YOUR TASK ▸ The expected output is a verbatim reprint of the lines from the beginning of the data that follows through the line that contains "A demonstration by".

INFORMATION below:

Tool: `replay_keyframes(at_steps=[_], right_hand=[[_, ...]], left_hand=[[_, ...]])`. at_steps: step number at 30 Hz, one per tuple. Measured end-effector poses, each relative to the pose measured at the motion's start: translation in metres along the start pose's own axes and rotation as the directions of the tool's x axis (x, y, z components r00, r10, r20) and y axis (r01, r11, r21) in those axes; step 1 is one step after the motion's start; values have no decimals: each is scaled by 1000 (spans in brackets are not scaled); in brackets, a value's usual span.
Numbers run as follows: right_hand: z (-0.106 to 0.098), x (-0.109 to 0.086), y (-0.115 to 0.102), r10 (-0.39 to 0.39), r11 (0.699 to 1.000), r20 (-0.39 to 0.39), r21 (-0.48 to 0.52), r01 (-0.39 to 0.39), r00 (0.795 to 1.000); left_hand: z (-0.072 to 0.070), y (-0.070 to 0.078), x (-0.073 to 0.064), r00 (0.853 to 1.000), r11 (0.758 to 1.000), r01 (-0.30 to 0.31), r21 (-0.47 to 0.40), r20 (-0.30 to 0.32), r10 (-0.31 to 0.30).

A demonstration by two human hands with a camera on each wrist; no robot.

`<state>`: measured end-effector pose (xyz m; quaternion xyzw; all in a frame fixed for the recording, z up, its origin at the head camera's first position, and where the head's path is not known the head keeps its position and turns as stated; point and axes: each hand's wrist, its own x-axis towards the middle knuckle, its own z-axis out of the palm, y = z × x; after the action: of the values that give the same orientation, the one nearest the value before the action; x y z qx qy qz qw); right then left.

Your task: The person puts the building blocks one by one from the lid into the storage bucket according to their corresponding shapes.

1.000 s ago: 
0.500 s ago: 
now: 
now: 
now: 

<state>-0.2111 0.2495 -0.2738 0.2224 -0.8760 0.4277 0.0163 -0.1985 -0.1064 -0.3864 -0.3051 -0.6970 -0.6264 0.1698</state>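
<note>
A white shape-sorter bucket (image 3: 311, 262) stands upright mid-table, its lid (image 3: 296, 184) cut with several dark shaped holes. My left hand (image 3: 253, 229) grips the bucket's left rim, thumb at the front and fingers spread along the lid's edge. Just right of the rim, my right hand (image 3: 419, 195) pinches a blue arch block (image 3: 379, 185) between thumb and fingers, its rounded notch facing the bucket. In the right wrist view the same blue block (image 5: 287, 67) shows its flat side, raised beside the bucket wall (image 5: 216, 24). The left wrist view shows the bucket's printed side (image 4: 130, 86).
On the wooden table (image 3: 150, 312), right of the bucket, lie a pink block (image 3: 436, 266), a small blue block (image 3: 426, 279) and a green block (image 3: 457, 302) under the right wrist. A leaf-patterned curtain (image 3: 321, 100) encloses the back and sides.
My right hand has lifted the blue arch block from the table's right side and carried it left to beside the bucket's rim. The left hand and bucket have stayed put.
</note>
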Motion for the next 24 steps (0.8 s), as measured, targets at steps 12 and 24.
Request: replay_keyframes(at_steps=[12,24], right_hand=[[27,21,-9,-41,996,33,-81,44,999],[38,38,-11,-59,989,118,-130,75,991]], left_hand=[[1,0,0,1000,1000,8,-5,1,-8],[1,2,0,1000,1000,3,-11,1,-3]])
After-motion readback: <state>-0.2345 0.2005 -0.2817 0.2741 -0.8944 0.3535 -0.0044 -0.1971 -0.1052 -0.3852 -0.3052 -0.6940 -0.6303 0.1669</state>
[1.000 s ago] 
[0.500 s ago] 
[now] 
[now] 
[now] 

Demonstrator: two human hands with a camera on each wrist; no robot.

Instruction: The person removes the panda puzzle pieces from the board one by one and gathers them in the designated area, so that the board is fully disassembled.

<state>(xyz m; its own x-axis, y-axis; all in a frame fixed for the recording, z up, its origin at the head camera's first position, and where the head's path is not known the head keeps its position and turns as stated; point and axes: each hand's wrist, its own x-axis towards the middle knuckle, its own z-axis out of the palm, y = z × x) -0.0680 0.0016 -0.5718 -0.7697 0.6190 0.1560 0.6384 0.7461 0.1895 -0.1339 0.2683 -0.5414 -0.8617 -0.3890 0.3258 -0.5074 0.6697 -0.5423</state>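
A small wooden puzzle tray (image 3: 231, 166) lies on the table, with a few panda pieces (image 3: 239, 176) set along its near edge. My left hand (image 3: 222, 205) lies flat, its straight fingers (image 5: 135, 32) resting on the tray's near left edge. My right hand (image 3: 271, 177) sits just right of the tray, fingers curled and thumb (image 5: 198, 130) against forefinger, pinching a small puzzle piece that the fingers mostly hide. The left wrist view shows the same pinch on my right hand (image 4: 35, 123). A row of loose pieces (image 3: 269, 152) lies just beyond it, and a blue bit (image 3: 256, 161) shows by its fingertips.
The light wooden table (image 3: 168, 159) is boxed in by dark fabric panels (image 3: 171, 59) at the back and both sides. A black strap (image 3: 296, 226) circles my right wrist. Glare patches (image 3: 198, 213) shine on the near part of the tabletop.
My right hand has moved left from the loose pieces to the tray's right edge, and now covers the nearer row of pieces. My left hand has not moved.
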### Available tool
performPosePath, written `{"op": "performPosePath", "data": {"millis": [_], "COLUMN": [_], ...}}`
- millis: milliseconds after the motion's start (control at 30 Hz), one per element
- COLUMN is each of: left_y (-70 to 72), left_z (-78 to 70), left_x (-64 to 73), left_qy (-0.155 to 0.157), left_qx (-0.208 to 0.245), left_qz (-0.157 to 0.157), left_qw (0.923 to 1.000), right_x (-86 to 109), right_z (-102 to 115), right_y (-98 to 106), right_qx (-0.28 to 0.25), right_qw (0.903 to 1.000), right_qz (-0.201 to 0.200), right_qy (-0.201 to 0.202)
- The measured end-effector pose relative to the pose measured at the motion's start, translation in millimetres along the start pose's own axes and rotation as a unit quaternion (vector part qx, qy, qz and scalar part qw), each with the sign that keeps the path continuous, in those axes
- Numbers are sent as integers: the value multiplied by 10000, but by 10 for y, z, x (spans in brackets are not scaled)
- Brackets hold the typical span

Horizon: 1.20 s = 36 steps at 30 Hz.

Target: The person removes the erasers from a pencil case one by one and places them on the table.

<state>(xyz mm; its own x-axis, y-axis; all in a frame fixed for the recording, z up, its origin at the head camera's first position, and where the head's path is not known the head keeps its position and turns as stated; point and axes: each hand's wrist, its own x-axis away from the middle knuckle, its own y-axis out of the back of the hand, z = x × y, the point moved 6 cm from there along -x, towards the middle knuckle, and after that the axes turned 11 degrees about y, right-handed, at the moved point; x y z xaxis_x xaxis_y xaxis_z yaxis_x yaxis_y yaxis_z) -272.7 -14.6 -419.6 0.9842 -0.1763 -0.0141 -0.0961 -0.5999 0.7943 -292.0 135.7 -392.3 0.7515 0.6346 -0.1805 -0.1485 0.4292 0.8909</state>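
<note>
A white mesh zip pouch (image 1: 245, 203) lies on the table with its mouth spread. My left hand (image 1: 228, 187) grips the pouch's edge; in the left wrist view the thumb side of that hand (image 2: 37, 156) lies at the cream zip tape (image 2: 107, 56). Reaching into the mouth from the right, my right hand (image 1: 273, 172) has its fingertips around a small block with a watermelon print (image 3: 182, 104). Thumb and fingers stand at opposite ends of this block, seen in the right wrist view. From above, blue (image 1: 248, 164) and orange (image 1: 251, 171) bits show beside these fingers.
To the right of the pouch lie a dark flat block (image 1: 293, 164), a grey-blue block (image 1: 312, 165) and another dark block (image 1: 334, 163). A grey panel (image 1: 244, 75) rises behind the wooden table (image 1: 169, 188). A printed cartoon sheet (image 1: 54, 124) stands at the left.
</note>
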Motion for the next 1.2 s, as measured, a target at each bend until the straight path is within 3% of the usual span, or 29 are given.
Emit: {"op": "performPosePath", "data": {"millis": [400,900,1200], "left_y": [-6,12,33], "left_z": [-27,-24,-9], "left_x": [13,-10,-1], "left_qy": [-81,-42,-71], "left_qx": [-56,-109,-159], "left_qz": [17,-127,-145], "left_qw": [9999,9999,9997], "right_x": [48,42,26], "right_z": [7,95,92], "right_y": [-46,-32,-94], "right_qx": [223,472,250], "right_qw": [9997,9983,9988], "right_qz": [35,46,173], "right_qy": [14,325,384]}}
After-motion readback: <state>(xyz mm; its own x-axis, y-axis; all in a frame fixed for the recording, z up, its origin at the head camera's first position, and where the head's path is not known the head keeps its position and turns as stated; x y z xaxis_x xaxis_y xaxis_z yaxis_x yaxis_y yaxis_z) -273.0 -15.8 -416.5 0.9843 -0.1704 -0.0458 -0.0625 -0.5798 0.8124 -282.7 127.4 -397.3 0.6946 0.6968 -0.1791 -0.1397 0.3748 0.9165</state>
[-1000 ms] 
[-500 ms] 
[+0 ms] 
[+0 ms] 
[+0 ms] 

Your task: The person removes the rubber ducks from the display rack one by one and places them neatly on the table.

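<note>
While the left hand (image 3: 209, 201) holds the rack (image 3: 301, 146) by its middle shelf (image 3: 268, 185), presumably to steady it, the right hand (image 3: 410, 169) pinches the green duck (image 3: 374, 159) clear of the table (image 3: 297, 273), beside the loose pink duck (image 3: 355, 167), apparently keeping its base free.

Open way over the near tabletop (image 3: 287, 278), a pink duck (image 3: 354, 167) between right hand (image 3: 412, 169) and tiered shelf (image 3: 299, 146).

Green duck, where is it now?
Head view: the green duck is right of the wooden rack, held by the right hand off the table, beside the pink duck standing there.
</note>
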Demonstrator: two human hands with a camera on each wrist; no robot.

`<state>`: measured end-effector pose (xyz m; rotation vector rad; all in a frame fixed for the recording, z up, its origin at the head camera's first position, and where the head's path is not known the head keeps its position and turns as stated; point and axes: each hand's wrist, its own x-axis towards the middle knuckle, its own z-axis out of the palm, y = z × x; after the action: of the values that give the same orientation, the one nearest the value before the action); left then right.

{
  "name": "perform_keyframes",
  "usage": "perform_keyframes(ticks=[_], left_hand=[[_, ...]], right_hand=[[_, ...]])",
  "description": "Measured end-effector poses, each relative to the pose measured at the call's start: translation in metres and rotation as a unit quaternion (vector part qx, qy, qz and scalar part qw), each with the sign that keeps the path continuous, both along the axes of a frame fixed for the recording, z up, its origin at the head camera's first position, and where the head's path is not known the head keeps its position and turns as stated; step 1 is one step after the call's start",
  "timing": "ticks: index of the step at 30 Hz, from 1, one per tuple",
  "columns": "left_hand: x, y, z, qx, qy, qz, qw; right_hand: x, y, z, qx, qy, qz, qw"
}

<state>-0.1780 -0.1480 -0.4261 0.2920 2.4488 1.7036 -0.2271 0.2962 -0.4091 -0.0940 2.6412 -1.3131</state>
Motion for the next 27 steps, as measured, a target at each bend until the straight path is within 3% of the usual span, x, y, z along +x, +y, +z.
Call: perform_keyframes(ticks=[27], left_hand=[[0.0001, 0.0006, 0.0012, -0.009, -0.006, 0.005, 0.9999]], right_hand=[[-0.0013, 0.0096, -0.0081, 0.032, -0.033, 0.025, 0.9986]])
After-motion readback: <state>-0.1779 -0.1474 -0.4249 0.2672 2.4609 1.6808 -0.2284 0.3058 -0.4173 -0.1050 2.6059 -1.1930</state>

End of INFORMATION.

WRITTEN RESPONSE ▸
Tool: `replay_keyframes(at_steps=[_], right_hand=[[_, ...]], left_hand=[[_, ...]])`. at_steps: step number at 30 Hz, one per tuple. Measured end-effector poses, each relative to the pose measured at the motion's start: translation in metres along the start pose's own axes and rotation as the directions of the tool's x axis (x, y, z components r00, r10, r20) and y axis (r01, r11, r21) in those axes; step 1 is one step after the motion's start; values have no decimals: each is scaled by 1000 (spans in brackets are not scaled); in brackets, a value's usual span.
Numbers run as follows: right_hand: z (-0.106 to 0.098), x (-0.109 to 0.086), y (-0.115 to 0.102), r10 (-0.39 to 0.39), r11 (0.699 to 1.000), r20 (-0.39 to 0.39), r21 (-0.48 to 0.52), r01 (-0.39 to 0.39), r00 (0.795 to 1.000); left_hand: z (-0.072 to 0.070), y (-0.070 to 0.078), x (-0.073 to 0.064), r00 (0.853 to 1.000), r11 (0.758 to 1.000), r01 (-0.30 to 0.31), r21 (-0.47 to 0.40), r20 (-0.30 to 0.32), r10 (-0.31 to 0.30).

A demonstration by two human hands with a camera on each wrist; no robot.

Nothing else remains for this exercise.